_EXERCISE DIRECTIONS:_ Which lines of the entries contain the word "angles"? Please list them.

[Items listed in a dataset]

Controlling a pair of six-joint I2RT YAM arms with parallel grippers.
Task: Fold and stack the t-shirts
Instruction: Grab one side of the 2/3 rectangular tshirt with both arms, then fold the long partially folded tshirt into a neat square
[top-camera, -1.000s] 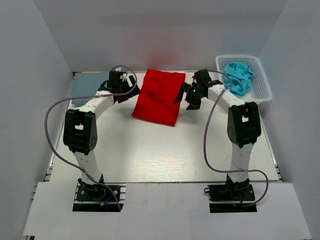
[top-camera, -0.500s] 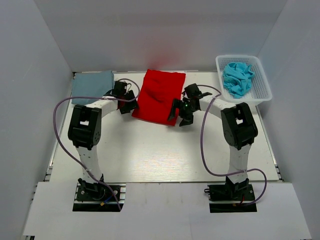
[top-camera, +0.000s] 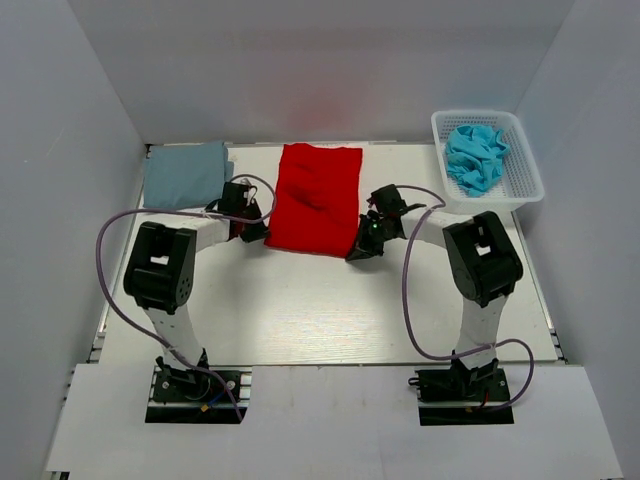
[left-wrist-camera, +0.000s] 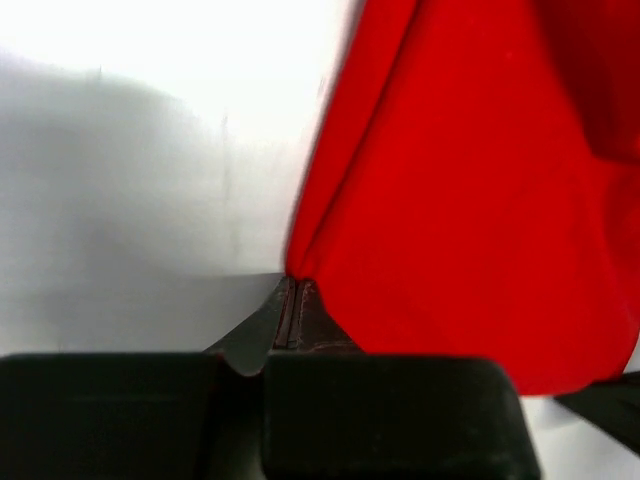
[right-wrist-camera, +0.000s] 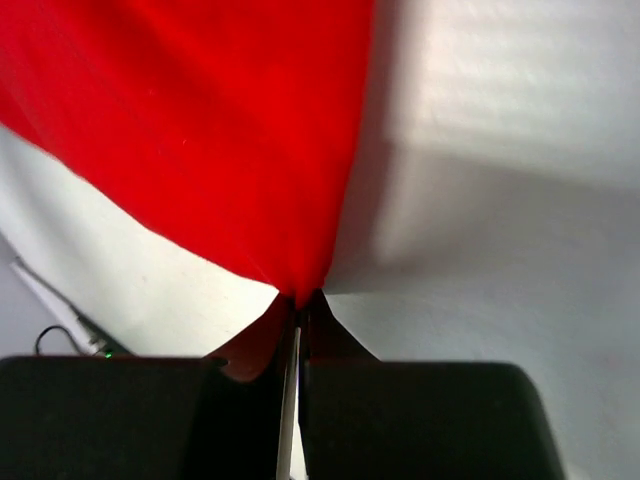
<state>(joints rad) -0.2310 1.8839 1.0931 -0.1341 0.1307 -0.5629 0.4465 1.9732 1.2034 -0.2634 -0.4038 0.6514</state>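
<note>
At the near edge of the table (top-camera: 300, 310), the two arm bases are seen bolted side by side, and a purple cable (top-camera: 408, 290) is looped out beside each arm. Further in, both arms are bent low towards the middle of the table. The left gripper (top-camera: 262, 236) is set at the near left corner of the red t-shirt (top-camera: 315, 195). In the left wrist view its fingers are pressed together with a pinch of the red cloth (left-wrist-camera: 470, 200) caught at the tips (left-wrist-camera: 290, 292). The right gripper (top-camera: 362, 250) is set at the near right corner of the same garment, and in the right wrist view (right-wrist-camera: 297, 302) its fingers are likewise clamped on a gathered point of the cloth (right-wrist-camera: 220, 120). The red t-shirt is spread as a rough rectangle in the middle of the table, its long side running away from the arms, and a few soft creases can be seen near its centre. At the far left corner a dull grey-blue t-shirt (top-camera: 185, 173) is laid flat as a folded square, apart from the red one. At the far right a turquoise t-shirt (top-camera: 475, 155) is bunched loosely inside a white mesh basket (top-camera: 532, 170), well apart from both grippers.
</note>
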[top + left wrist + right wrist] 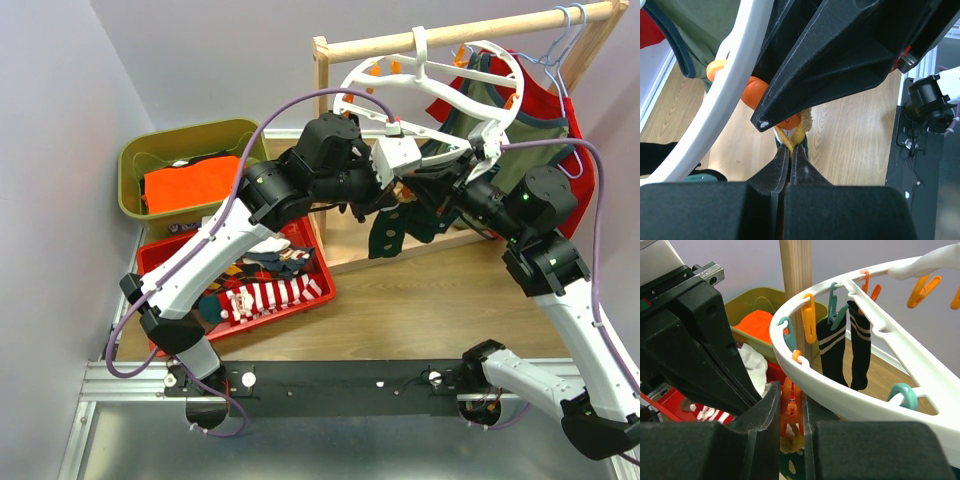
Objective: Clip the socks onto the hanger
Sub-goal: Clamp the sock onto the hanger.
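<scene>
Nearest the arm bases, bare tabletop (420, 310) is seen. To its left stands a red tray (150, 255) heaped with loose socks, a red-and-white striped sock (265, 298) lying at its near side.

Further in, both arms are raised over the middle, and the two pincers are found tip to tip beneath the hanger (505, 70). The left pincer (790, 149) is clenched tight, and the mustard cuff (795, 134) of a dark green sock (385, 238) is pinched at its tips. The rest of that sock is left dangling above the tabletop.

Just above the cuff, an orange clip (790, 412) hanging from the hanger's white rim is grasped by the right pincer (790, 394), one finger on either side. Whether the cuff sits inside the clip's mouth cannot be told.

Farther round the ring, two black socks (832, 352) with white stripes are already clipped to the rim, one under a teal clip (836, 310).

The hanger is hung by its hook from the top bar of a wooden rack (450, 35). An olive shirt (540, 115) and a red shirt (585, 180) are seen behind it. At the far left, a green bin (135, 165) is filled with an orange garment (190, 185).
</scene>
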Controlling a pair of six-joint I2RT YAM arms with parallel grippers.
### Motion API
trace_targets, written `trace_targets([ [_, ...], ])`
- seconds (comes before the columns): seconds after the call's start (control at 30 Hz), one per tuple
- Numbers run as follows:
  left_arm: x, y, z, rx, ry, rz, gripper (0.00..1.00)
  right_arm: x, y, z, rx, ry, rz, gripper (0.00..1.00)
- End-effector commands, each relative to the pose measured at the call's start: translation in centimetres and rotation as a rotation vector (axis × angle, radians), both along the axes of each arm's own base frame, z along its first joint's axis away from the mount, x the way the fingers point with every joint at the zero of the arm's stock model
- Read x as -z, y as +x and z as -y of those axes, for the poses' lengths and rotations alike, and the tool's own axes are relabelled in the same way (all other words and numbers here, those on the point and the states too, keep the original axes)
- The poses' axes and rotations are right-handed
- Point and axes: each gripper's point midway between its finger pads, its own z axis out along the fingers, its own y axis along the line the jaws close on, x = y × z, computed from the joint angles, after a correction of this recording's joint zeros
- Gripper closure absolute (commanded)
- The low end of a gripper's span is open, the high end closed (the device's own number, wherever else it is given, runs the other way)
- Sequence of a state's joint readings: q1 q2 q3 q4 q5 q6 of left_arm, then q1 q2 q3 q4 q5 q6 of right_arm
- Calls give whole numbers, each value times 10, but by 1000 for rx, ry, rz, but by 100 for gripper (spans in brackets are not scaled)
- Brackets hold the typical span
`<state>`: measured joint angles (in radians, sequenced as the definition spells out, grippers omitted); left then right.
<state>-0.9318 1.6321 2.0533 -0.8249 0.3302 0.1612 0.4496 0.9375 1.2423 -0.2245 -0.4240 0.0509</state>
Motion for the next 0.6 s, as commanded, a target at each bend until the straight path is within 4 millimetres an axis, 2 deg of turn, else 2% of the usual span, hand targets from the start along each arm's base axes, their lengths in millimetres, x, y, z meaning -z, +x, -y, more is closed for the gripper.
trace_targets([
  [0.0,-22,-4,4,35,-68,28,100,18,-11,-8,-73,-38,-32,82],
  [0.1,-26,1,3,13,-87,22,100,18,-11,-5,-58,-39,-32,73],
  [0.17,-23,4,4,9,-88,19,100,17,-11,-4,-51,-33,-34,64],
  [0.33,-9,6,7,8,-68,-5,100,11,-15,1,-28,-17,-21,47],
  [0.37,-7,7,8,6,-67,-9,100,10,-14,3,-18,-14,-20,41],
  [0.47,-5,9,9,1,-70,-8,100,6,-15,7,2,-6,-10,32],
  [0.5,-5,10,9,-10,-70,-7,97,6,-15,7,5,-3,-10,29],
  [0.57,-6,12,8,-20,-76,-3,84,1,-18,11,20,6,2,24],
])
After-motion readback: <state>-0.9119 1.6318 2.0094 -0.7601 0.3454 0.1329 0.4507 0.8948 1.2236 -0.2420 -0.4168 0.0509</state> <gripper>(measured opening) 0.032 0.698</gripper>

_ANSWER SPACE:_
- Point and axes: each gripper's point midway between its finger pads, its own z axis out along the fingers, its own y axis along the line the jaws close on, x = y × z, computed from the joint angles, after a correction of this recording's joint zeros
`<state>`: measured joint angles (in radians, sequenced as the definition spells out, grippers omitted); left then right.

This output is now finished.